▸ **Work item**
Set down the data below in full and exactly, minus the pictures.
· · · ·
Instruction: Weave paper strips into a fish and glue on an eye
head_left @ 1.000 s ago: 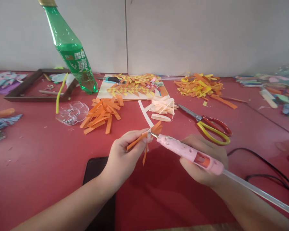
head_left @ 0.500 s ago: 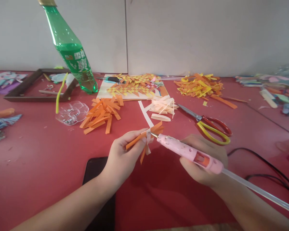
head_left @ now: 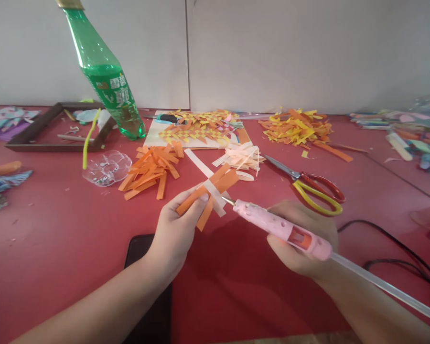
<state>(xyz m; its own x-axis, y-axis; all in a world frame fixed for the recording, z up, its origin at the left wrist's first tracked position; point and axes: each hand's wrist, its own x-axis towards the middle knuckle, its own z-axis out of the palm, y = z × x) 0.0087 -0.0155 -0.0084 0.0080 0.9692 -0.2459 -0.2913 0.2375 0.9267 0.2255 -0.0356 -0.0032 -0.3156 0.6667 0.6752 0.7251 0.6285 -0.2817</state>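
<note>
Left hand [head_left: 181, 217] pinching woven strips [head_left: 215, 188]; right hand [head_left: 303, 236] apparently closed round glue gun [head_left: 275, 224].

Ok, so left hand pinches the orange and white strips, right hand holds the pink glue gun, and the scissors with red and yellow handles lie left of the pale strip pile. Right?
One fix: the scissors lie to the right of the pale strip pile, per the head view. The rest stands.
</note>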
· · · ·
▸ **Solution to this task**
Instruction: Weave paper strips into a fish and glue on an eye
head_left @ 1.000 s ago: 
head_left @ 0.500 s ago: 
head_left @ now: 
<state>(xyz m; its own x-axis, y-axis; all in a world frame fixed for the recording, z up, its origin at the left wrist's first tracked position; point and axes: each hand's wrist, its own x-axis towards the middle knuckle, its own z-axis out of the palm, y = z × x) 0.0087 -0.0155 -0.0084 0.0080 0.9692 -0.2459 -0.2913 0.2375 0.9267 0.2255 -0.0356 -0.0032 -0.3156 0.6667 0.6752 0.7251 0.6285 -0.2817</state>
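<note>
Left hand [head_left: 181, 217] pinching woven strips [head_left: 215, 188]; right hand [head_left: 303, 236] apparently closed round glue gun [head_left: 275, 224].

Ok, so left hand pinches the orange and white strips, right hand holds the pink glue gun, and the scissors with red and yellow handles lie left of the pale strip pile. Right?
One fix: the scissors lie to the right of the pale strip pile, per the head view. The rest stands.
</note>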

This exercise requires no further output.